* _To do_:
Only the lines from the one holding "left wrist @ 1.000" to the end of the data should be echoed, exactly as they appear, minus the pictures.
Collected material section start
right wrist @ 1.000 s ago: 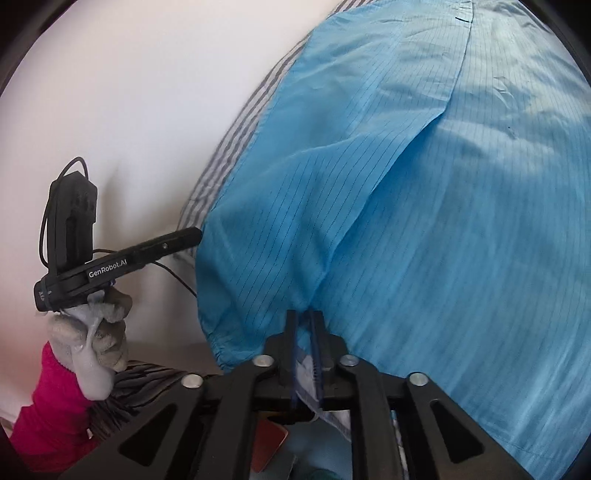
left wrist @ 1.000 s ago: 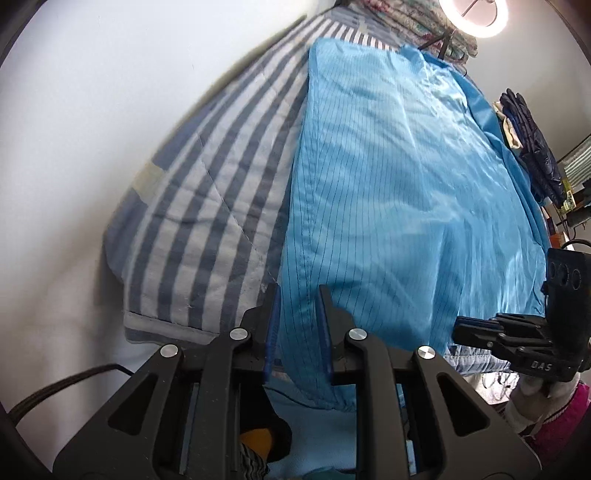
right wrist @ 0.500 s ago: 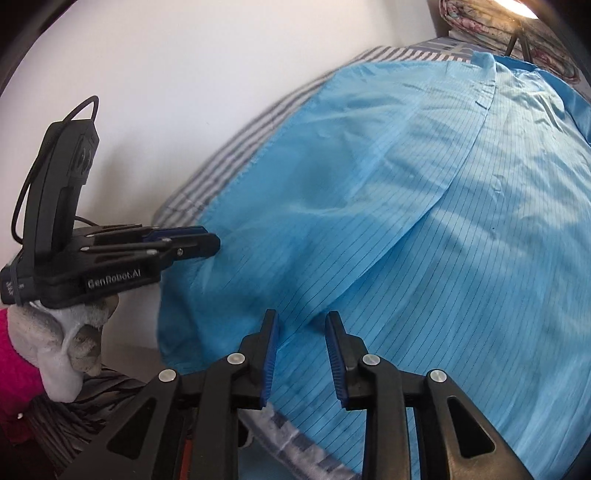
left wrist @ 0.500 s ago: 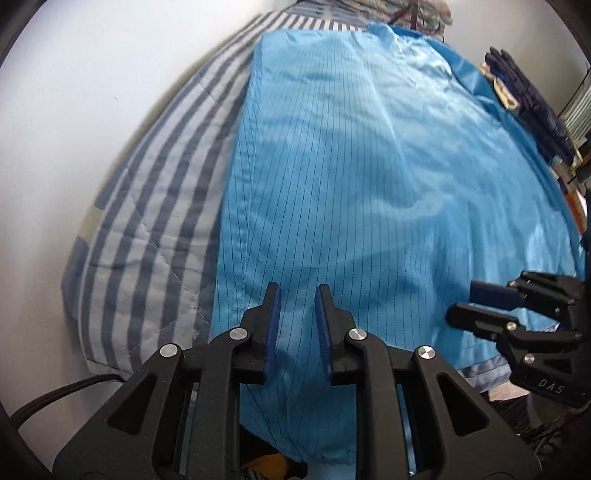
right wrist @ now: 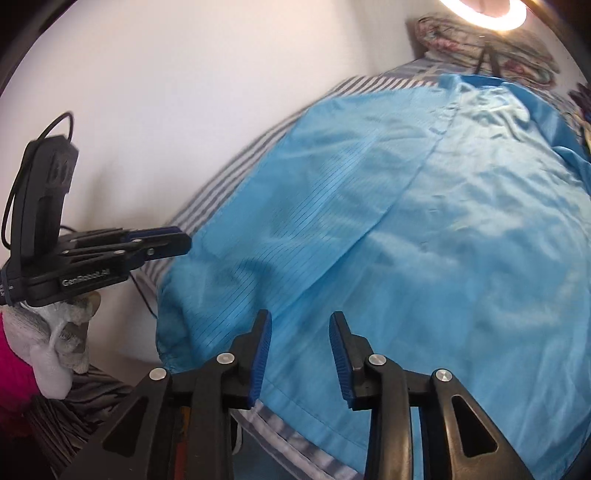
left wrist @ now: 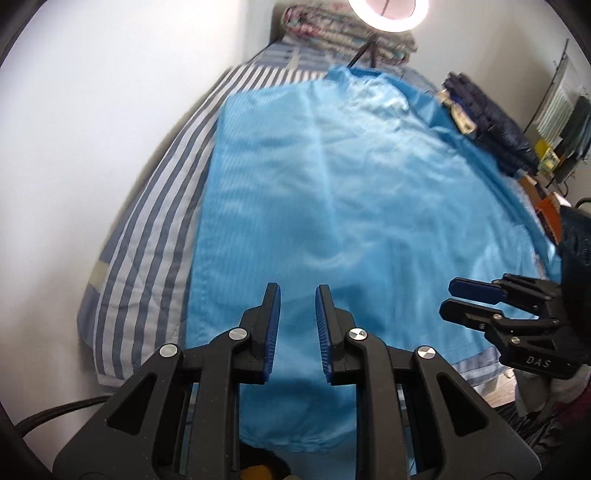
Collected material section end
* _Answer to this exercise_:
left wrist @ 1.000 s ago: 
right wrist @ 0.500 s ago: 
left wrist @ 0.500 s ago: 
right wrist @ now: 
left wrist @ now: 

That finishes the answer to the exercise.